“Dark Woods” by Mean Mary, from the album “Cold”

As you all know Mean Mary is up at the top of our favorite artists, you might not know she has a new album out in October and is busy on the next one with a Band!

Enjoy this video.  Dark Woods is on Mean Mary’s upcoming album, Cold. Pre-order now at https://meanmary.com/cold


Mary must be really really good because my boy loves her and his taste is impeccable when it comes to music, not so good when it comes to women. 

“Two Trains” by Josie Bello, from the album “Can’t Go Home”

One our Favorite ladies recorded some great songs on her album Can’t go Home, this is a example of Josie’s great writing and performing.



“Fold Of Your Dress” by Rod Picott, from the album Tell The Truth & Shame The Devil.


Final track off the album has yet another haunted track. “Fold Of Your Dress” has Picott seeking out ways to disappear: “Pills make me rattle and cocaine’s worse/Whiskey is a slower ride to the hearse.” But it’s the connection he’s missing that haunts him the most: “Did I set you free just like I did the rest/Wish I was in the fold of your dress.” This is what Picott calls one of the “lighter” songs on the record. Clearly, the man’s been through some stuff.  ( Americana Highways provided the words )



One hell of an album that has got the reviewers raving with big words and phrases  “Anyone who’s gotten near or past 50 years old knows the existential ruminations that invariably ensue” 

Sorry but I’m over 60 and still feel like 18 and think like a 16 year old. Does that mean its a great album?

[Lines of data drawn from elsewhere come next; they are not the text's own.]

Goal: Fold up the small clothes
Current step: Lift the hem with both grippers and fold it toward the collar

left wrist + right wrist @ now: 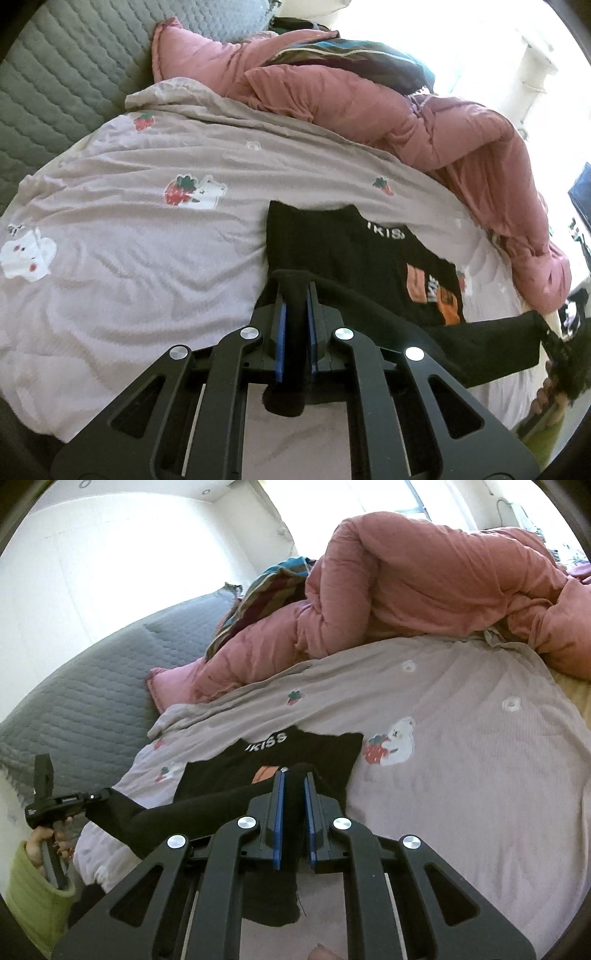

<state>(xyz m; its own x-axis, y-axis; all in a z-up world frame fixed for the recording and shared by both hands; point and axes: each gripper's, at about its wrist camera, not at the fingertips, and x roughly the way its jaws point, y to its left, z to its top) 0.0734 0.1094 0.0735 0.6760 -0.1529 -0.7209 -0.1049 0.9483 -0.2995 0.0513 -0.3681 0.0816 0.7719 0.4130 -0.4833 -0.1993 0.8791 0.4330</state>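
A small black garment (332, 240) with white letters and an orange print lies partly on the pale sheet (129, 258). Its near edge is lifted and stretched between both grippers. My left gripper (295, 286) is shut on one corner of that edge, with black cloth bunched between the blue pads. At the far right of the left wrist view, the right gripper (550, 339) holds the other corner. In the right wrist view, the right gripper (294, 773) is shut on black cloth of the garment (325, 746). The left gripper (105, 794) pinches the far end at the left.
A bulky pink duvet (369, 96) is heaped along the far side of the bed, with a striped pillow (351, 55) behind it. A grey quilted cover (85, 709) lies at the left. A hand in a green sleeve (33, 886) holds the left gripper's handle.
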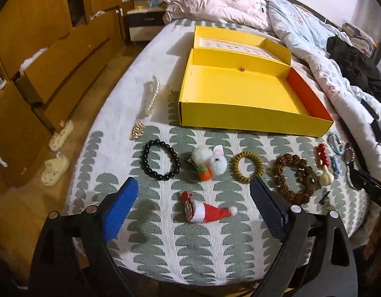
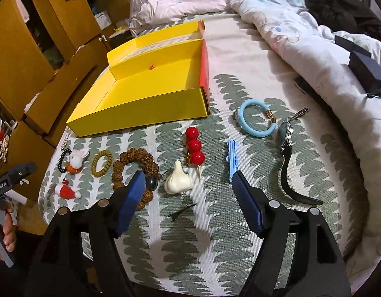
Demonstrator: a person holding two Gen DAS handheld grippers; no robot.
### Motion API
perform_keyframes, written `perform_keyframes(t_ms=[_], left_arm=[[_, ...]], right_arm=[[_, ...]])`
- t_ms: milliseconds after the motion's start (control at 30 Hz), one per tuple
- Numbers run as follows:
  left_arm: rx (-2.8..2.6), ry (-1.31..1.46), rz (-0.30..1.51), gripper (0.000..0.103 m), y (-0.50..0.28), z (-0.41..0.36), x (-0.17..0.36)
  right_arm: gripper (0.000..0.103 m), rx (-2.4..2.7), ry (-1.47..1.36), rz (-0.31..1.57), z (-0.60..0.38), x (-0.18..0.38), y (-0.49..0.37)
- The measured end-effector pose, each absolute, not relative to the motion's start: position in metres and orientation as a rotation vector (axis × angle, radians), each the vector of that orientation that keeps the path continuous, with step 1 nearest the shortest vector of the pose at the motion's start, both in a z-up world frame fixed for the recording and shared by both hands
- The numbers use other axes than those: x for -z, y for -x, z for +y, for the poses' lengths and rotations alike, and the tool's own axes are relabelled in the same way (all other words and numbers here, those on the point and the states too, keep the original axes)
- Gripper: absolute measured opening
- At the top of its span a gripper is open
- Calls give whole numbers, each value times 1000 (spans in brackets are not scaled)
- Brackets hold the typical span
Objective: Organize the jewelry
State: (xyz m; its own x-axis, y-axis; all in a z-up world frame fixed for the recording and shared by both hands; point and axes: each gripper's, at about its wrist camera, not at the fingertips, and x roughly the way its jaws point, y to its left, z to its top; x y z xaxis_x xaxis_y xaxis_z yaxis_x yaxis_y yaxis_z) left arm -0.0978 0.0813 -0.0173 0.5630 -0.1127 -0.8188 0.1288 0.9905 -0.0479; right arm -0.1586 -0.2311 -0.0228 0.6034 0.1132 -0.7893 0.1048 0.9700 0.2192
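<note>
Left gripper (image 1: pixel 192 208): lower centre, tilted down, jaws apart (nothing held), Santa hat clip (image 1: pixel 207 211) lying between. Right gripper (image 2: pixel 188 190): likewise spread, empty, above garlic charm (image 2: pixel 178 183). Yellow box (image 1: pixel 240 94): upper centre, open.

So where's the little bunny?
In the left wrist view, the bunny lies mid-frame on the bedspread, between the black bead bracelet and the coiled hair tie.

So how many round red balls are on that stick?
3. The round red balls sit in a row on the thin wooden stick: top, middle, bottom. None looks hidden.
</note>
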Motion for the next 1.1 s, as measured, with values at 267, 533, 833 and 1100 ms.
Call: perform_keyframes(t_ms=[267, 533, 833, 1100], left_arm=[[133, -76, 886, 94, 109, 60, 18], [124, -44, 818, 97, 114, 59, 13], [97, -5, 828, 97, 103, 61, 17], [74, -30, 850, 97, 98, 58, 24]], right_arm=[[80, 12, -212, 925, -223, 25, 160], [82, 34, -174, 914, -220, 25, 162], [83, 62, -145, 914, -219, 25, 161], [85, 74, -130, 914, -219, 26, 161]])
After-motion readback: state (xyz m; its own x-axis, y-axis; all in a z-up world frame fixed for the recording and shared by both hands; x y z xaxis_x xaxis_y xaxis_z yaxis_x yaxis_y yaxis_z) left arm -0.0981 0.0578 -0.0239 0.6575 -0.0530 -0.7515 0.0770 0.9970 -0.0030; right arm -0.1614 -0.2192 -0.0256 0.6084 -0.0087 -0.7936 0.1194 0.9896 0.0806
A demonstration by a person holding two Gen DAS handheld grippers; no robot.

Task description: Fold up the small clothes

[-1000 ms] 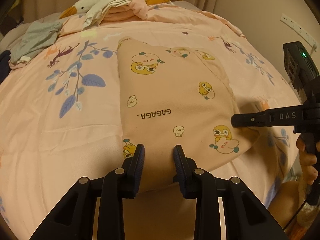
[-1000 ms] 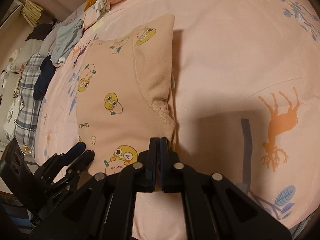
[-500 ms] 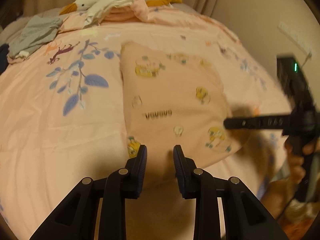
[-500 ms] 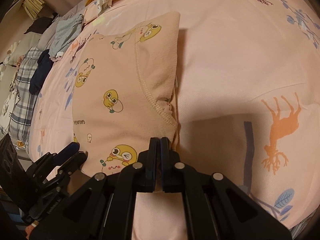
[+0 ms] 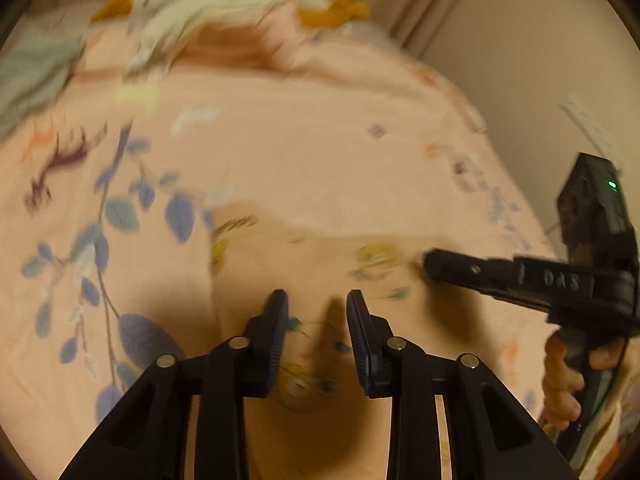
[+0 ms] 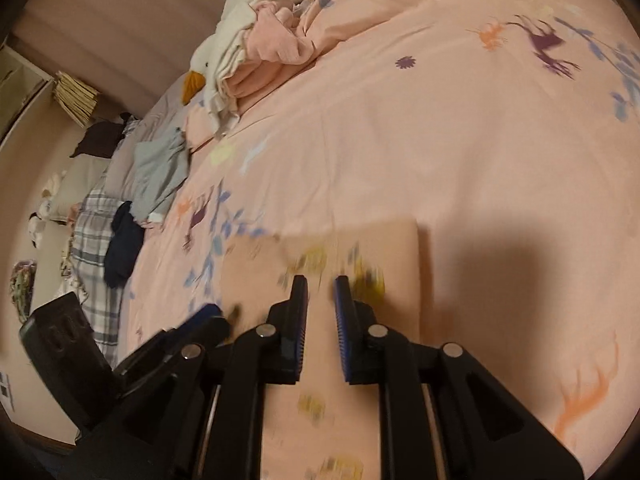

I think its  GREAT ALBUM and Mr. Picott does not like writing silly, glittery Pop.

The album is on regular play on TMEfm Radio and was provided by Adam Dawson who can promote great artists if not that famous.

“The Day We Learn Why” by Rob Heath, from the album Ticket to Everywhere.


Canadian Rob wrote a profound song, a sad song, a song not to enjoy but to savor.



She invites me to her room; One that she’ll be leaving soon
Eyes that tell with no regret; Secrets I’m too young to get
Maybe I’m not ready yet

I start to play she sings along almost like she wrote the song
She remembers how it goes all those words and all those notes
That I’d forgotten why I wrote

Heaven knows that the most important days of our lives
Are the day we were born and the day we learn why

Laid bare in her hospital gown and all the ways it strips you down
Its such a humbling sight to see her finding in that melody
A part of who she used to be

Though I came here to entertain she seems to have forgot her pain
I tell myself “She’s showing you the purpose in this thing you do
I wonder who is helping who.”

Edmonton-based singer/songwriter Rob Heath is first and foremost a storyteller. Nothing human is alien to Heath; hence he has a keen eye for observance of the human condition and an ardent ear for putting it all to music.

Heath’s songs speak of the lessons- good and bad- he has obviously learned during his life. Emotionally, he resides in a borderless world. His songs run the gamut from: whimsical, skeptical, explosive, introspective, hopeful, heart-rending, brooding, clever, and at times simply about true love and all of them brutally honest.

The concept of being concise does not escape him, and he presents astute assessments of life in a three to four minute format. The delivery is succinct, and his approach is what makes Heath’s vocals noteworthy. His phrasing allows the lyric to shine.

There’s myriad subject matter and musical styles, yet there is a tie that binds. It’s that Heath’s music is relatable poetry, supported by listener-stickable melodies.

The quality of Heath’s songwriting has been widely recognized. Over the years accolades for his songs have been many: won first place in the Calgary Folk Music Festival “Songwriting Contest”, won the New Folk competition at the prestigious Kerrville Folk Festival, and won a Canadian Radio Music Award for “Songwriter of the Year”, nominated for Canadian Folk Music Award’s “Songwriter of the Year”. Over 200 radio stations on six continents have played his music, and he’s been on songwriting panels for AMIA, WCMA and SAC. He has had publishing deals with Glen Campbell Music, Don Goodman Music and Criterion/Atlantic Music.